Il désignait trois tenues de voyage spatial qu'il avait eu la précaution d'emporter. Ses compagnons obéirent.
Enfin équipés, les trois lilliputiens sortirent de la minuscule antigé. Courbés en deux, ils passèrent sous la lourde porte qui surplombait le sol de quelques millimètres et se trouvèrent dans le hangar.

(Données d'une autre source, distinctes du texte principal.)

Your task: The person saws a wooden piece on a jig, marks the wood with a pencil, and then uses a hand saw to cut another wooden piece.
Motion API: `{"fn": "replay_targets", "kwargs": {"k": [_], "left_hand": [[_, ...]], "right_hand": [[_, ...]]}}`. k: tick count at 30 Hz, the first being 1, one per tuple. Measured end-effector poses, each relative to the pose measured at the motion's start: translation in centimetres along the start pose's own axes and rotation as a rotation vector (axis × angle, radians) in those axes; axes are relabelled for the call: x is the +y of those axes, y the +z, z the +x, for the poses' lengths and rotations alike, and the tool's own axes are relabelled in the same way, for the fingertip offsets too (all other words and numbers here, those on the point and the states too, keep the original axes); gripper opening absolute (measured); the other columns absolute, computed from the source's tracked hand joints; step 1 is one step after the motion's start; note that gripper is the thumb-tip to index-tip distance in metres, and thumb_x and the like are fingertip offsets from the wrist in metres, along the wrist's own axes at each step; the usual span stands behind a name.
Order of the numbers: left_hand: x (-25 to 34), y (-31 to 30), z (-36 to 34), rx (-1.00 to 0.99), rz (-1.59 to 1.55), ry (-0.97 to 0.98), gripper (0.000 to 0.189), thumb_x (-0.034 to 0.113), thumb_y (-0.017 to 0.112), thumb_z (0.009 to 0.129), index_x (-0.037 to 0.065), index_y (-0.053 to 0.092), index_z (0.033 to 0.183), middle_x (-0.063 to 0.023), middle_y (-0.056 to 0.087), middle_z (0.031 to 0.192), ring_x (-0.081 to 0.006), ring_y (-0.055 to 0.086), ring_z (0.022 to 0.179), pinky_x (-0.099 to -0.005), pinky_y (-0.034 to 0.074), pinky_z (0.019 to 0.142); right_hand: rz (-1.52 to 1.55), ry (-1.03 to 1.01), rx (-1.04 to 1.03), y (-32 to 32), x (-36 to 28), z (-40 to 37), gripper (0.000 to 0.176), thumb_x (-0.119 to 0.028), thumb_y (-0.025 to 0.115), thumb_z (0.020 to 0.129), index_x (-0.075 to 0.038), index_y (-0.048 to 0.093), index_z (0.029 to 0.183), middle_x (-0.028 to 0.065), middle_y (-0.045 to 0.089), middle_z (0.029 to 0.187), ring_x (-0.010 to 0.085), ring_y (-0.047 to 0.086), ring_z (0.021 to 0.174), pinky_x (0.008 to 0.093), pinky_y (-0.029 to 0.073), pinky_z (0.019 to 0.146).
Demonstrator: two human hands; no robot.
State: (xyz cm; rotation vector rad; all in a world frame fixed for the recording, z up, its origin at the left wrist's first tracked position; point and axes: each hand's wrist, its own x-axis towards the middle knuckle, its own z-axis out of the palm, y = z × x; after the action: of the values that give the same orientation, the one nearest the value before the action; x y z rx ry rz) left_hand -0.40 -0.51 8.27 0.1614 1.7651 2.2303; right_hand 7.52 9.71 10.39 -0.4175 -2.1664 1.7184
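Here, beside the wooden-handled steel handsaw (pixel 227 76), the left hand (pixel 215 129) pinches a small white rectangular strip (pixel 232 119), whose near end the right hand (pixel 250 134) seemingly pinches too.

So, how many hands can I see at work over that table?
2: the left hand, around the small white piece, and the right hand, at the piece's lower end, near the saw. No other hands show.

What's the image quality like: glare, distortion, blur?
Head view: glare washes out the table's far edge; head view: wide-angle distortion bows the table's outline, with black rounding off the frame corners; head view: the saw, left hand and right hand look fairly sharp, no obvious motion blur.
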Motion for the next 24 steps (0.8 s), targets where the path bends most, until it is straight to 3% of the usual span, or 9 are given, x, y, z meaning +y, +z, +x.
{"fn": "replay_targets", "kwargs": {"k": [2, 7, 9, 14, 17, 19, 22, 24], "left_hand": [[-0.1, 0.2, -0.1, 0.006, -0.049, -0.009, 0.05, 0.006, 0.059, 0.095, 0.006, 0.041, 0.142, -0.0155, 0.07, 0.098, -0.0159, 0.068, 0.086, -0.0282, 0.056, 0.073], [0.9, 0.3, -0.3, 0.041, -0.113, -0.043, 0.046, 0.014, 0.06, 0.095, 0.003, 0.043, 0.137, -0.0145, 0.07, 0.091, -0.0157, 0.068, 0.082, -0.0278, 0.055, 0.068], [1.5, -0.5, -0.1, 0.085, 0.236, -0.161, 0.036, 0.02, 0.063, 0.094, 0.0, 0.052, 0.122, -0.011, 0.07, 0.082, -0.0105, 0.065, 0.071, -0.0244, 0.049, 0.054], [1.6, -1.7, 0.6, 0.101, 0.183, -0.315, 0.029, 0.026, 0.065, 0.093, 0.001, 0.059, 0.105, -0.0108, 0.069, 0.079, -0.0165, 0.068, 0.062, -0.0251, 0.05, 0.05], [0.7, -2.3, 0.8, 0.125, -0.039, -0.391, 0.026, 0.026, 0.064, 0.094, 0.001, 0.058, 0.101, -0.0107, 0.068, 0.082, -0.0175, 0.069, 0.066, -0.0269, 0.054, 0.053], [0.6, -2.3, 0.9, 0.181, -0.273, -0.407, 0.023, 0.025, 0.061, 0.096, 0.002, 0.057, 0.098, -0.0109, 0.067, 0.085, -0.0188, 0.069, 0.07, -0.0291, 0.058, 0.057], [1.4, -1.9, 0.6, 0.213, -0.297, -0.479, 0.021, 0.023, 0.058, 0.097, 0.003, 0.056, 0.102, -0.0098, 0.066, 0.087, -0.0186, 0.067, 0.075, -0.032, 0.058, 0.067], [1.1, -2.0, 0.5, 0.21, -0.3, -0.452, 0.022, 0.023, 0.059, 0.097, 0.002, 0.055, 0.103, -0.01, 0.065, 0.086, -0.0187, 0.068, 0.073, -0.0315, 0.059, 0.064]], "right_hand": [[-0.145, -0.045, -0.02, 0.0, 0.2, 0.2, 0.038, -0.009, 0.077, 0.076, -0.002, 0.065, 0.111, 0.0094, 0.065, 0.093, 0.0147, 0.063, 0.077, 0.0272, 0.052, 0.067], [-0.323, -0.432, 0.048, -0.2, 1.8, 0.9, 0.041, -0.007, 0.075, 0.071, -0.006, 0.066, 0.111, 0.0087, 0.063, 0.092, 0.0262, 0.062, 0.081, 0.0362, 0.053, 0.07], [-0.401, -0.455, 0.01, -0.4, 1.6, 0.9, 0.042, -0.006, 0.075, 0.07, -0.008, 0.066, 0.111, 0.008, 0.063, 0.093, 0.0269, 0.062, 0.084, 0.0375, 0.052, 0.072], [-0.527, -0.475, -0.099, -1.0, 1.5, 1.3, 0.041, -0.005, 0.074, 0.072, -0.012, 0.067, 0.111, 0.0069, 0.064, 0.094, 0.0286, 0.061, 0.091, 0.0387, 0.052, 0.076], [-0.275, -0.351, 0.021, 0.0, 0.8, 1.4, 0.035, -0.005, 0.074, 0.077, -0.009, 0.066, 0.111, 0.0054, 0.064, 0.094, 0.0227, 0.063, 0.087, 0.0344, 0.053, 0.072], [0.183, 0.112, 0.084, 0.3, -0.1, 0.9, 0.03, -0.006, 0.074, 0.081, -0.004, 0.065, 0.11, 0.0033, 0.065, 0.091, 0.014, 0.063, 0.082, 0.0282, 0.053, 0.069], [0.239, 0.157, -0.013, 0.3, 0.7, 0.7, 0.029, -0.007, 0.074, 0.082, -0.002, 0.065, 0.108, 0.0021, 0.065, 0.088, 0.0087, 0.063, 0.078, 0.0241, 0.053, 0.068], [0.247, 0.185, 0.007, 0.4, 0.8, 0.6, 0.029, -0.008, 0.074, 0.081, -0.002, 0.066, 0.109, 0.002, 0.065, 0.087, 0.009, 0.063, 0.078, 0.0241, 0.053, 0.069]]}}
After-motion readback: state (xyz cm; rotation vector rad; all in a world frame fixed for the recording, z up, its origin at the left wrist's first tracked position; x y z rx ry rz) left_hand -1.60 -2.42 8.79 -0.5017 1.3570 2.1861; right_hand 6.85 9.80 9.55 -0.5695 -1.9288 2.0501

Un bruit de tonnerre les fit sursauter. Cela venait de la terrasse. Jâ regarda sous la porte et vit, adossé au parapet, un garde gigantesque qui, désœuvré, raclait paresseusement un de ses cothurnes sur le sol. Le garde paraissait avoir trois cents mètres de haut. Il bâilla bruyamment et Jâ crut entendre le rugissement d'un monstre. Le jeune homme eut un recul en voyant le regard distrait du géant se diriger vers lui. Puis il réfléchit que sa propre taille et l'ombre de la porte le mettaient à l'abri de tout risque d'être remarqué.
Cependant, le garde ouvrit de grands yeux. Jâ suivit la direction de son regard et sentit son cœur battre d'angoisse. Le géant avait vu l'antigé. Il s'approcha pesamment, chacun de ses pas ébranlant le ciment de la terrasse. Il se baissa. Jâ vit sa grosse main velue ramasser le petit appareil.

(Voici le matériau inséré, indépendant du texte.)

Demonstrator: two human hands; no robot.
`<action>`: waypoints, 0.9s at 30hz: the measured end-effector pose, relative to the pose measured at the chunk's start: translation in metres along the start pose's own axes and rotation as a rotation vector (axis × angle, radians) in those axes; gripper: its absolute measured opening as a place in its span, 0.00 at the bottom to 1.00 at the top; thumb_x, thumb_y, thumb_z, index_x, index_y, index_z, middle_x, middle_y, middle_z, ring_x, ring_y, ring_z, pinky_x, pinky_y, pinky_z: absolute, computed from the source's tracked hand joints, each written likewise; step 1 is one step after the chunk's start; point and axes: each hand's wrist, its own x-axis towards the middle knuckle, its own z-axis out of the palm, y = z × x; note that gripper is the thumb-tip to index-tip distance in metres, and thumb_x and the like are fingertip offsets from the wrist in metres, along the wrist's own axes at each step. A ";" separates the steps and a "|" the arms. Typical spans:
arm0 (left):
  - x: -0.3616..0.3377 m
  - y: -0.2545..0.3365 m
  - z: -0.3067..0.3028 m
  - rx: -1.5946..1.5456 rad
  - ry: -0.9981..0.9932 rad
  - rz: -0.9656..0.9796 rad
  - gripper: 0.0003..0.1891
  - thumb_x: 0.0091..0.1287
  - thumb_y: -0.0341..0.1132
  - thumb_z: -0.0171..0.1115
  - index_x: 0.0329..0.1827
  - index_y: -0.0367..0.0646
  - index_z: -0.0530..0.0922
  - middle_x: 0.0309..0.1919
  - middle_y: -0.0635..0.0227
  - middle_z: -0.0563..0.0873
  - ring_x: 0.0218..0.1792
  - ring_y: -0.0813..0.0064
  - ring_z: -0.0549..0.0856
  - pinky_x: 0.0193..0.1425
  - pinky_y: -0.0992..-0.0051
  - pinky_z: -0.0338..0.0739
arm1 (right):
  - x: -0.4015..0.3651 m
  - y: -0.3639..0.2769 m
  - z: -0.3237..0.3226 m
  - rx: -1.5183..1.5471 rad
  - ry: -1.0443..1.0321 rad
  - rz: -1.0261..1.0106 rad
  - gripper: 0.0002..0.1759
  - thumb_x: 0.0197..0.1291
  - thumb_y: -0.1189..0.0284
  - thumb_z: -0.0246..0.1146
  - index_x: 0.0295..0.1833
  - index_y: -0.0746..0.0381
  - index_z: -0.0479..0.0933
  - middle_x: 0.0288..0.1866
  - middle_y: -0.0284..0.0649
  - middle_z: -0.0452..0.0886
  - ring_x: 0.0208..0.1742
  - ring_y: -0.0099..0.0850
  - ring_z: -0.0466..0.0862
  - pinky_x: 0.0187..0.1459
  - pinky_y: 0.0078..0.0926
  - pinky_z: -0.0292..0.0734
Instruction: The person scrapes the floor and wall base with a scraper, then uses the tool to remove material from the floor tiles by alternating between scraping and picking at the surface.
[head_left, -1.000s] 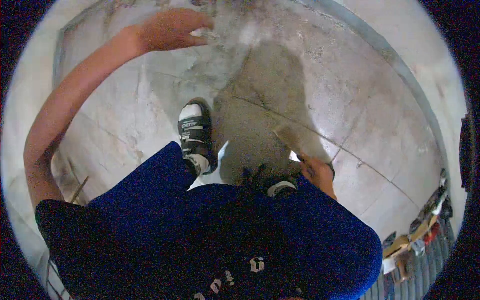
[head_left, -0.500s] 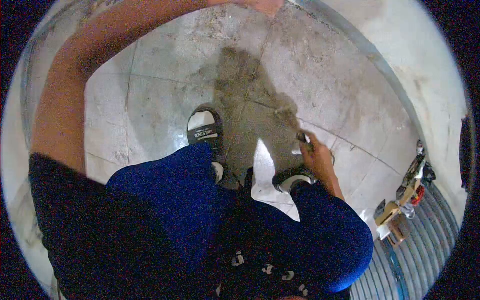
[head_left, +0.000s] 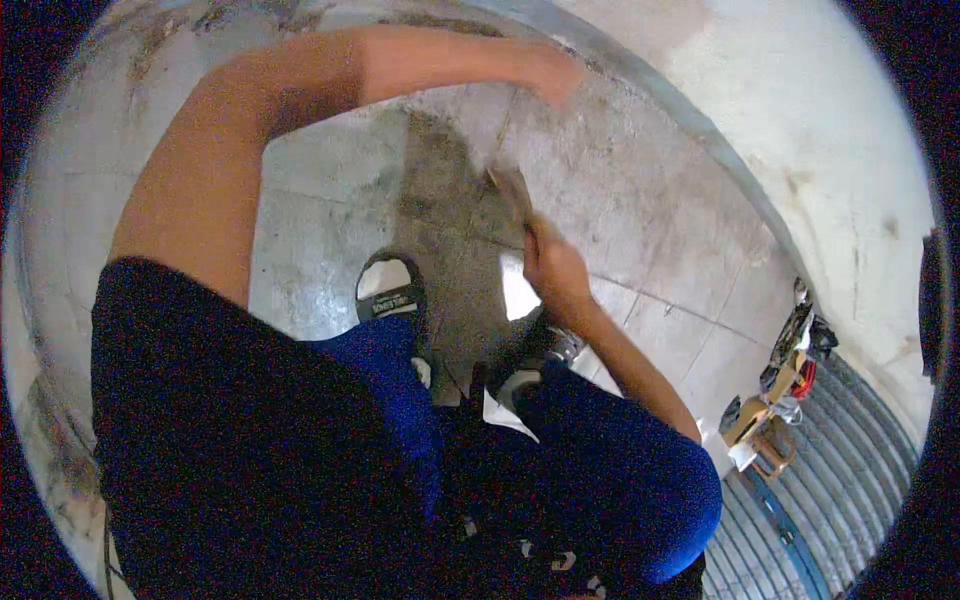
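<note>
My right hand (head_left: 562, 272) is closed around the handle of a short hand tool (head_left: 514, 196). Its brownish far end points up and left over the tiled floor (head_left: 680, 250) and is too blurred to name. High in the view, my left hand (head_left: 555, 75) is stretched across near the foot of the wall, smeared by motion. Its fingers cannot be made out, nor whether it touches the floor. Between the hands and my body, a dark slide sandal (head_left: 392, 290) is on one foot. My blue-clad knee (head_left: 670, 500) is bent below the right forearm.
A pale wall (head_left: 800, 110) curves along the top right, with a grey strip at its base. On the right, a ribbed metal shutter (head_left: 850, 450) has a pile of odds and ends (head_left: 775, 400) before it, with cardboard and something red. My shadow falls across the floor.
My right hand has moved up and left with the tool, which now reaches farther from my feet. My left arm has come lower into view, showing more of the hand.
</note>
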 end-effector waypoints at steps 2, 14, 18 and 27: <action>-0.025 -0.004 0.001 -0.069 0.020 -0.020 0.14 0.56 0.40 0.57 0.23 0.36 0.78 0.22 0.51 0.81 0.24 0.53 0.81 0.29 0.55 0.74 | 0.043 0.030 -0.008 0.105 0.285 -0.232 0.16 0.63 0.67 0.57 0.55 0.58 0.70 0.23 0.56 0.78 0.25 0.52 0.80 0.26 0.48 0.73; -0.186 -0.040 0.016 -0.145 0.178 -0.328 0.11 0.60 0.39 0.57 0.32 0.40 0.79 0.31 0.51 0.80 0.37 0.49 0.80 0.42 0.55 0.74 | -0.139 0.271 -0.144 -0.193 -0.204 0.295 0.15 0.61 0.61 0.60 0.43 0.62 0.76 0.28 0.50 0.81 0.31 0.50 0.82 0.32 0.46 0.76; -0.224 -0.046 0.037 0.017 -0.097 -0.450 0.13 0.61 0.41 0.58 0.36 0.38 0.79 0.35 0.53 0.82 0.40 0.51 0.81 0.46 0.57 0.76 | -0.129 0.319 -0.122 -0.159 -0.025 0.290 0.15 0.63 0.58 0.57 0.46 0.56 0.76 0.24 0.48 0.80 0.27 0.49 0.81 0.29 0.48 0.74; -0.212 0.056 -0.029 -0.271 -0.324 -0.692 0.19 0.57 0.44 0.63 0.44 0.37 0.79 0.39 0.51 0.84 0.46 0.51 0.81 0.50 0.57 0.75 | 0.000 0.248 -0.074 -0.046 0.140 0.149 0.17 0.64 0.57 0.55 0.51 0.54 0.79 0.38 0.52 0.81 0.37 0.48 0.81 0.38 0.47 0.74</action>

– Ça alors! chuchota le garde pour lui-même.
Il examina l'antigé sur toutes les coutures.
– C'est un jouet! conclut-il, un joli petit jouet. Ça doit être à Slod, il a un gosse.

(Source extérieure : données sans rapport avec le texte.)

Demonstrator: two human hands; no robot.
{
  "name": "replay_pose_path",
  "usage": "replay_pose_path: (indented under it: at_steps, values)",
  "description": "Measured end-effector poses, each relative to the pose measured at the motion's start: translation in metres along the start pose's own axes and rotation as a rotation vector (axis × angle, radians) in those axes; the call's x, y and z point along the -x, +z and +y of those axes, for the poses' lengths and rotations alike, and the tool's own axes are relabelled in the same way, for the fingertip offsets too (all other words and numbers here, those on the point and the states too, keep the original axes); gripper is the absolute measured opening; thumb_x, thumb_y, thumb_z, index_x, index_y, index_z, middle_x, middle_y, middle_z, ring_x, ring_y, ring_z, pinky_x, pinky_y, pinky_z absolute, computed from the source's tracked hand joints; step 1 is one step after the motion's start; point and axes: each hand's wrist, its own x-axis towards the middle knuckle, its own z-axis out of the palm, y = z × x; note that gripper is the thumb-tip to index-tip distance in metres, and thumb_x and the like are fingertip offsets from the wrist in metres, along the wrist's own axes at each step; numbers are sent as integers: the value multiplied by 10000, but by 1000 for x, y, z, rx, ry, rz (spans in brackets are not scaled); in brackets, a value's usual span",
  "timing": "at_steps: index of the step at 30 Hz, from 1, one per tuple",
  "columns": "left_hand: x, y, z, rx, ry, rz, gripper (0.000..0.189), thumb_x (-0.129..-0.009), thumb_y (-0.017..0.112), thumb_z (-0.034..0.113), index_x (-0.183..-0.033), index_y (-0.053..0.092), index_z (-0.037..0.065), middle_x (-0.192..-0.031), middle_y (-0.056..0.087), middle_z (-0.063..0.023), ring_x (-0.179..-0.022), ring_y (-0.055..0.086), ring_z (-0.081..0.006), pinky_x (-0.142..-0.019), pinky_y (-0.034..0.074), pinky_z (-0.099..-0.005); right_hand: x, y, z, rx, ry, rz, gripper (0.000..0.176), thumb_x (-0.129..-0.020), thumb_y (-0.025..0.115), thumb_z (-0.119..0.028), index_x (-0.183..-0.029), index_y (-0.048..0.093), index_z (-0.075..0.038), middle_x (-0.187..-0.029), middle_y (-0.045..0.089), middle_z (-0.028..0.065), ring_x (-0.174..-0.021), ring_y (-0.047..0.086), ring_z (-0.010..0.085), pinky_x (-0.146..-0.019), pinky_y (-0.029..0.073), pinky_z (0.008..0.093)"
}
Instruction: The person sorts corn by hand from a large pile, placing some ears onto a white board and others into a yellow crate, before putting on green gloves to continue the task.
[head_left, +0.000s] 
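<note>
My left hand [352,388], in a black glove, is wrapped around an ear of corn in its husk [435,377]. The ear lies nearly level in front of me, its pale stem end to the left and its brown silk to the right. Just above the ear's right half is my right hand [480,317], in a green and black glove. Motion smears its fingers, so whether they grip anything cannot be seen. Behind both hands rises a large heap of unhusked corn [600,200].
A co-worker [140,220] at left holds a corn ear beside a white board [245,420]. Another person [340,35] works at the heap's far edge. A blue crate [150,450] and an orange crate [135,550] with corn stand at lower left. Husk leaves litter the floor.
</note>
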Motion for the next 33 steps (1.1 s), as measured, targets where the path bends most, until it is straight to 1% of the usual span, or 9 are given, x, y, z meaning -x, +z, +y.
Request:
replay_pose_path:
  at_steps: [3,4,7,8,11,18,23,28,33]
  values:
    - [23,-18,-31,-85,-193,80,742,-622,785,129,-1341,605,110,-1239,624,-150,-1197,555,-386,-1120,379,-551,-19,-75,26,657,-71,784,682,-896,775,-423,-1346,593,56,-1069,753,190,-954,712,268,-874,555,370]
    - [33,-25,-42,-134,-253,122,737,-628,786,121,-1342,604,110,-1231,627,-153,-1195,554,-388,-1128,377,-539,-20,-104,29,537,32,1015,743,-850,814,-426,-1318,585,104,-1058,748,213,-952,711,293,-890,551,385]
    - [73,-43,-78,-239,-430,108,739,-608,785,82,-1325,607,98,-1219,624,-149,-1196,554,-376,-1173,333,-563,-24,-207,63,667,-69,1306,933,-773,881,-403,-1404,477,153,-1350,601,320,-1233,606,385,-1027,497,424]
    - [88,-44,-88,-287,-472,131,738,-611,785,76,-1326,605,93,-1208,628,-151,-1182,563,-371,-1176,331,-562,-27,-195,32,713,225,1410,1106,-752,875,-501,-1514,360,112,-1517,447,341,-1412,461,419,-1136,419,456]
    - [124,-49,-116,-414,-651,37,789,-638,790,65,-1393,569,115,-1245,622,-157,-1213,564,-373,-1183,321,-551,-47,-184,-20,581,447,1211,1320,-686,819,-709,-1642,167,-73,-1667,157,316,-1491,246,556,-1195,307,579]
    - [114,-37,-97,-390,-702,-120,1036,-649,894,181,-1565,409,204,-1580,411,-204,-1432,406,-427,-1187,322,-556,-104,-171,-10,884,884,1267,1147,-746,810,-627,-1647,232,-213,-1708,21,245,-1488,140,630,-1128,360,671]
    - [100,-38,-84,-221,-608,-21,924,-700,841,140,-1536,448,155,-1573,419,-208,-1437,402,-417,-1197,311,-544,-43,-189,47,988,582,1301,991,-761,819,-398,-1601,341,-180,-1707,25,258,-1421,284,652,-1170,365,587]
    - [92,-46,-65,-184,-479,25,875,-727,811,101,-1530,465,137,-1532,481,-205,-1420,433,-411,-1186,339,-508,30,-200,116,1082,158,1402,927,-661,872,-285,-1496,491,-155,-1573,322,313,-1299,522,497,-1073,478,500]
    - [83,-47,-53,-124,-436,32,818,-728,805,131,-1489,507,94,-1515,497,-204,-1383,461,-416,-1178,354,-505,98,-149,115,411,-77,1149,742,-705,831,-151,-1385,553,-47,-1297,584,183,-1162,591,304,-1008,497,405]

Le garde mit l'antigé dans sa poche et retourna s'adosser au parapet en étouffant un nouveau bâillement.
Jâ fit signe à ses compagnons que le danger était passé.
– Je crois que nous pouvons parler à haute voix, fit remarquer Terol.
En fait, nous chanterions à tue-tête que nos voix seraient encore trop faibles pour attirer l'attention d'un homme de taille normale. Le seul danger est qu'il nous marchent dessus par mégarde ou qu'ils nous aperçoivent. Et encore! On ne prendra pas garde aux trois pucerons que nous sommes devenus.
– Oh, regarde, Jâ! dit Nira.
Elle désignait un nuage d'une centaine de globes ailés flottant au-dessus d'eux. Ils descendaient lentement et commençaient à rebondir sur le sol lorsqu'un léger courant d'air passant sous la porte les chassa comme des bulles de savon.
– Ce sont vos postes de radio, dit Terol. Nous en avons déjà croisé des milliers tout à l'heure, en antigé.
Il poursuivit en souriant
– Mais vous étiez trop occupés l'un de l'autre pour les remarquer.
Il se tourna vers les énormes fusées interplanétaires.
– Dire qu'il va falloir s'introduire là-dedans. Je me demande comment nous allons faire. La porte du sas est au moins à vingt mètres au-dessus de nos têtes. Enfin… disons vingt millimètres.